• **Exercise prompt**
Beneath this line are the data; copy exactly the part of them that opens with the line containing "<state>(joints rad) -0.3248" and closes with the line containing "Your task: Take", and only that part.

• **Items from a dataset**

+---+

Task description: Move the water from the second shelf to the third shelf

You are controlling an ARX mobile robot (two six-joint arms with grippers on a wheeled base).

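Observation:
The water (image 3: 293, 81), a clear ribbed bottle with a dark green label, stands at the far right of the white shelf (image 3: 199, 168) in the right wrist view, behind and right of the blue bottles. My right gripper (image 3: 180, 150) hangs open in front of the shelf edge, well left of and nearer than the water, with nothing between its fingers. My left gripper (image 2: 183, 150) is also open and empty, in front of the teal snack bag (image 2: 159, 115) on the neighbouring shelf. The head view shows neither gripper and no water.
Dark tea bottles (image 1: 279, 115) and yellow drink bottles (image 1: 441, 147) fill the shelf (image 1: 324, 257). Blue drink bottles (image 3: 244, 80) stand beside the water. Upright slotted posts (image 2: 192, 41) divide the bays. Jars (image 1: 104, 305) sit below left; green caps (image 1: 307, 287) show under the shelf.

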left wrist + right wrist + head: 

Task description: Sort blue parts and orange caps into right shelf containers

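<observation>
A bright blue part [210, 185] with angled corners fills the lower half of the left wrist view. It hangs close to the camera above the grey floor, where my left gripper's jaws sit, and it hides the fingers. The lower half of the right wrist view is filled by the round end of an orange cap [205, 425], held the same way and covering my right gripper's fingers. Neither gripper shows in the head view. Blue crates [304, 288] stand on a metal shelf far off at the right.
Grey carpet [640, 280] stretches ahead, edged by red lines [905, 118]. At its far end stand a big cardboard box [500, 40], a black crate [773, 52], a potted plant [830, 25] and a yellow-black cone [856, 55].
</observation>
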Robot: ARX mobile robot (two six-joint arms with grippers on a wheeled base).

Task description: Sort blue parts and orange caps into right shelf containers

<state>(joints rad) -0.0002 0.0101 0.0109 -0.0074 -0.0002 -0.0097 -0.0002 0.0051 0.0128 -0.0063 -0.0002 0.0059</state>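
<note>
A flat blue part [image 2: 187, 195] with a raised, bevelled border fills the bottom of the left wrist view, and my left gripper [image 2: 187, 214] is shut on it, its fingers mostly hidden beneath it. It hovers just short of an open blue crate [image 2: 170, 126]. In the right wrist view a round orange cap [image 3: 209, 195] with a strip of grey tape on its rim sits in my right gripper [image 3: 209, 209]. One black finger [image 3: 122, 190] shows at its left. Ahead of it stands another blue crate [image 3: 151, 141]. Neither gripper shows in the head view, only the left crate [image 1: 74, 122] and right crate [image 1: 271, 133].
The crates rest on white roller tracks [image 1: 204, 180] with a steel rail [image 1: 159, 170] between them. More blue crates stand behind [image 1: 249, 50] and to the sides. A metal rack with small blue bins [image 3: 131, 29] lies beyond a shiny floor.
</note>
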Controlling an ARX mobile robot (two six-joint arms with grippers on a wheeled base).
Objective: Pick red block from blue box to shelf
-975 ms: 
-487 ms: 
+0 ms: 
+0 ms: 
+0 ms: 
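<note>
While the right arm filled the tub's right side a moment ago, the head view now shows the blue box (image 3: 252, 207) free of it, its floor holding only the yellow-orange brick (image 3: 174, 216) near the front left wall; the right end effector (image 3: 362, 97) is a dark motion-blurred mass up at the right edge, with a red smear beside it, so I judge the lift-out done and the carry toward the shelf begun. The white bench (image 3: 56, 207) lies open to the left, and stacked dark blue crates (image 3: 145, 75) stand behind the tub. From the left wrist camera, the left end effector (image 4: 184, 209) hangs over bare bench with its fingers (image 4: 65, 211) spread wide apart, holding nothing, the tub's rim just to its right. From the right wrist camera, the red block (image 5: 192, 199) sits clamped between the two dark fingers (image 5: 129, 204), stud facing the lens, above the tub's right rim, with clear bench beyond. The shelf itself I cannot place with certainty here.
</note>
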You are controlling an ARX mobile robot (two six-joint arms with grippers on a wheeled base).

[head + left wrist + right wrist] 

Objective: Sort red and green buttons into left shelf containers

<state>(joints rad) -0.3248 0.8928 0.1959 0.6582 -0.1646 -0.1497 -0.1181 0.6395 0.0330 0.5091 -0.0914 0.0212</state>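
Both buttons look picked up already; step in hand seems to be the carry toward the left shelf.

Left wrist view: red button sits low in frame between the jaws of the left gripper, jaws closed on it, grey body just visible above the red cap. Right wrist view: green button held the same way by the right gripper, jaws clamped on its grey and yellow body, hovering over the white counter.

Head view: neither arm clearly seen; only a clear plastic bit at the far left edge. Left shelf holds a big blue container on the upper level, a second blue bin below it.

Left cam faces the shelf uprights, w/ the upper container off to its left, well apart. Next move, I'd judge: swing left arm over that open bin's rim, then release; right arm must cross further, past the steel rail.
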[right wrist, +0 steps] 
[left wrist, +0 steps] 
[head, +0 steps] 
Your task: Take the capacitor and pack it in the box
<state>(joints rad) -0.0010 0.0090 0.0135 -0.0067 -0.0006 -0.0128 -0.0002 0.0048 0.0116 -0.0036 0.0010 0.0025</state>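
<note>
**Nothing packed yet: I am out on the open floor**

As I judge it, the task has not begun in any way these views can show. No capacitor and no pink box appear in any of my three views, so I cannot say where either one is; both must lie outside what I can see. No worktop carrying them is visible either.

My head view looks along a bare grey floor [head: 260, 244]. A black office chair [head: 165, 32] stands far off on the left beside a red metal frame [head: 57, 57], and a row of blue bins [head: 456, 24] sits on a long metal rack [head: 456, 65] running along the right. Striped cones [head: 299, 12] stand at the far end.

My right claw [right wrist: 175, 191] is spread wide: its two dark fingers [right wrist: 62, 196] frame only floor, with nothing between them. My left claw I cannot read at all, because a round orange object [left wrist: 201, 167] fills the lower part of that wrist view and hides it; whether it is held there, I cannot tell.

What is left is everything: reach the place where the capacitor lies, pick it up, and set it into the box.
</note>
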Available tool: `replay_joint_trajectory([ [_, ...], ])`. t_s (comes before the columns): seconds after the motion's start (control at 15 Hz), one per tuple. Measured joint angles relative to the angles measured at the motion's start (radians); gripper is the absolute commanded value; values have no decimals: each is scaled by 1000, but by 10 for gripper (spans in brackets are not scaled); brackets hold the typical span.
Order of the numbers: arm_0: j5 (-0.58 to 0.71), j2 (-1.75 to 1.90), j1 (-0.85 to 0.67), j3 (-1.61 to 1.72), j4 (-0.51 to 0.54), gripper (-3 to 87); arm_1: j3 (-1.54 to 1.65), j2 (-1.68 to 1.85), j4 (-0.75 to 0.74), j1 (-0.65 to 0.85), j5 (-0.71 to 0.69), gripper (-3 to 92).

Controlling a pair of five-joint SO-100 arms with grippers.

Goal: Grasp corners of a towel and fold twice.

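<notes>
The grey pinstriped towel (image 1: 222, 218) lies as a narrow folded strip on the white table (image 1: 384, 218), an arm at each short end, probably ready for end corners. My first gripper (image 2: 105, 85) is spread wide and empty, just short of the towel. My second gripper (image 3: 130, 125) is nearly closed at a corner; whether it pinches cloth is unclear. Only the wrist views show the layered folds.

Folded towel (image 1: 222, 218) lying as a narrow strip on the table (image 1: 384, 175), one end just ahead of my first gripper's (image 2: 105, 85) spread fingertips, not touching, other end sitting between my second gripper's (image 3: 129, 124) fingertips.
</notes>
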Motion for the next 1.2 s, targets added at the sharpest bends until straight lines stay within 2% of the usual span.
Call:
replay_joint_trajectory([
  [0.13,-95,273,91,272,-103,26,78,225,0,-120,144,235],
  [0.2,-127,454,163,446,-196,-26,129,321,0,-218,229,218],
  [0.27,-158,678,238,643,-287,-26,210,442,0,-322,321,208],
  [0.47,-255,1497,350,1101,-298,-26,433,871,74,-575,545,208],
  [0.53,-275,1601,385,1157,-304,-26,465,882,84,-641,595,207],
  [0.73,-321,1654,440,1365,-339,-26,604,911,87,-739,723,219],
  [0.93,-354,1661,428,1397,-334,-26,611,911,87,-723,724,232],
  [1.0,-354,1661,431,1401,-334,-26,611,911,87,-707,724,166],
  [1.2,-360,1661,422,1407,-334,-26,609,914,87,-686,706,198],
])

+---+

• **Solution for this exercise**
<state>(joints rad) -0.3248 0.8928 0.1959 0.6582 -0.1646 -0.1497 -0.1181 0.6395 0.0330 0.5091 -0.0914 0.0212</state>
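Both buttons look picked up already; step in hand seems to be the carry toward the left shelf.

Left wrist view: red button sits low in frame between the jaws of the left gripper, jaws closed on it, grey body just visible above the red cap. Right wrist view: green button held the same way by the right gripper, jaws clamped on its grey and yellow body, hovering over the white counter.

Head view: neither arm clearly seen; only a clear plastic bit at the far left edge. Left shelf holds a big blue container on the upper level, a second blue bin below it.

Left cam faces the shelf uprights, w/ the upper container off to its left, well apart. Next move, I'd judge: swing left arm over that open bin's rim, then release; right arm must cross further, past the steel rail.
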[right wrist, +0 steps] 
[left wrist, +0 steps] 
[head, +0 steps] 
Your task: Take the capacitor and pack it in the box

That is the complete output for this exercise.